Multi-factor authentication (MFA; encompassing two-factor authentication, or 2FA, along with similar terms) is an electronic authentication method in which a user is granted access to a website or application only after successfully presenting two or more pieces of evidence (or factors) to an authentication mechanism: knowledge (something only the user knows), possession (something only the user has), and inherence (something only the user is). MFA protects user data—which may include personal identification or financial assets—from being accessed by an unauthorized third party that may have been able to discover, for example, a single password.
Another important issue is that you may inadvertently commit a crime through your child using watches with audio surveillance feature.
I hope that those familiar with my security research, especially my blog post titled Run Mert Run expect to see in this article how the vulnerabilities I identified through reverse engineering, static and dynamic code analysis of the SeTracker2 application can be exploited, or how a hardware vulnerability I discovered can turn the watch into a spy device. After all this, I believe that I can clearly convey that these watches, through the SeTracker2 application, invite malicious individuals to use them for nefarious purposes and pose a significant danger to parents and children. :) Still, anybody who wants to learn more about the application’s technical aspects can take a look here and here for studies that were conducted in previous years.
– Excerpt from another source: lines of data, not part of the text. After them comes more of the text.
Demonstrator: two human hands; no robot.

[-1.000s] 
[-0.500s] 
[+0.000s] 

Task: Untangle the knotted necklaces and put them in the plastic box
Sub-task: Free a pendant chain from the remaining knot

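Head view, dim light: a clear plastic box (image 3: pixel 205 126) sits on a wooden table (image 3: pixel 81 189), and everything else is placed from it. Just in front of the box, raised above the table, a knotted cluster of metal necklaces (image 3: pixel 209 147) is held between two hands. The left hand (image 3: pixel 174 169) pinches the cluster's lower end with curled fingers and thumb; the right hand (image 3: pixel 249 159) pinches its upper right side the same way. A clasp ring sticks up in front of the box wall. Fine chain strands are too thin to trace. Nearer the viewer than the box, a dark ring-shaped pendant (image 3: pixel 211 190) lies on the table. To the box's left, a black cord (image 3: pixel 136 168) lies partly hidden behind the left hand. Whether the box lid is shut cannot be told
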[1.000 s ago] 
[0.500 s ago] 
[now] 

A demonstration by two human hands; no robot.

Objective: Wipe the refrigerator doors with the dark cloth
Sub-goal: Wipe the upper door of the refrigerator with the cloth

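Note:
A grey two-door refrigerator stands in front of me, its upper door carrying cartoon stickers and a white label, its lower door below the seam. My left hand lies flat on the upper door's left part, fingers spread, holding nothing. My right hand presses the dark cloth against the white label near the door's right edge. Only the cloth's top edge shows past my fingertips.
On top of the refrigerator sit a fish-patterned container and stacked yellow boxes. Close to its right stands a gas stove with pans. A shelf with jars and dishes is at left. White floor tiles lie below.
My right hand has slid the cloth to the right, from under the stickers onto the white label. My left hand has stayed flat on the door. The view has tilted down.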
I hope that, like the example set by the decision taken by Germany in 2017, our authorities will also take a similar decision and ban the sale of these potential spy devices that look like watches on shopping websites, thus bringing an essential step towards protecting parents and children from such dangers.
In light of this information, I strongly recommend that those who use smart children’s watches that can record their surroundings use them with awareness of the risks. Please share this article with other parents, friends, and loved ones to create awareness.
Hope to see you in the following articles.
Note: For my technical readers, I would like to share that the SSL Pinning method is used in the SeTracker2 application, and through the use of a simple Android application called PCAPdroid, it is possible to record and analyze HTTPS traffic. This can be done quickly by recording the traffic and then analyzing it using the Wireshark tool.